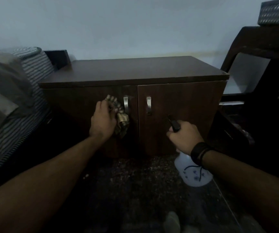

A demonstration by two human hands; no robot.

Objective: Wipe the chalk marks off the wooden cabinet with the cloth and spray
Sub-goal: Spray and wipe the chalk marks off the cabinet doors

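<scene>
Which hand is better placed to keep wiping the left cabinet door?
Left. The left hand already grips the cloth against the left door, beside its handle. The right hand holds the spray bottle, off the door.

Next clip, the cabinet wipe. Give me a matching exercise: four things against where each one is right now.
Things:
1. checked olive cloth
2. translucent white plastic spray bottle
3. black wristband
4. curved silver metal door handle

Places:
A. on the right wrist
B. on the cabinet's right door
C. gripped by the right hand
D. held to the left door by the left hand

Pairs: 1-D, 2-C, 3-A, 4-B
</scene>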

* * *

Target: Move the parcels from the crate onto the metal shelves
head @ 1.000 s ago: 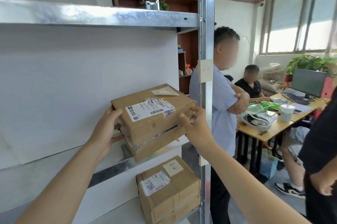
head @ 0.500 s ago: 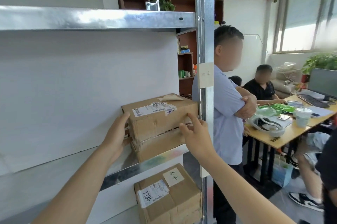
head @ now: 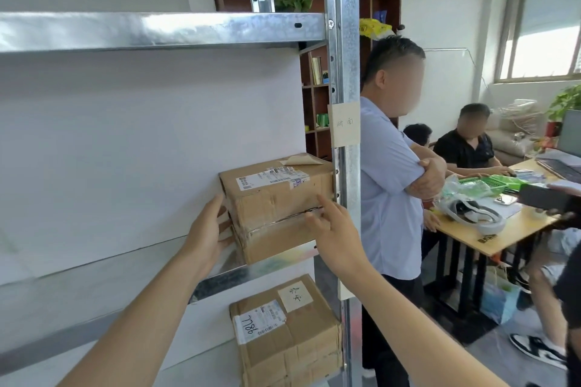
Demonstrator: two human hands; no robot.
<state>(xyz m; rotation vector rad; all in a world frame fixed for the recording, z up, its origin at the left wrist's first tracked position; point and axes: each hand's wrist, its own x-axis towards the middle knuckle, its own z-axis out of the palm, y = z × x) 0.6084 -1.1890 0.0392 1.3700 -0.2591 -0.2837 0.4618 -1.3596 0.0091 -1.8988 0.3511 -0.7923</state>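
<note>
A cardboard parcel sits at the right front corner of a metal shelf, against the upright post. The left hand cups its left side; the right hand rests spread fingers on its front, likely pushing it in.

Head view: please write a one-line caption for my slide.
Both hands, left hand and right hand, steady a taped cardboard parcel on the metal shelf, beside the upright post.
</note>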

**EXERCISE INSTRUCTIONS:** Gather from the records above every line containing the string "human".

**SOLVED EXERCISE:**
A demonstration by two human hands; no robot.
Demonstrator: two human hands; no robot.

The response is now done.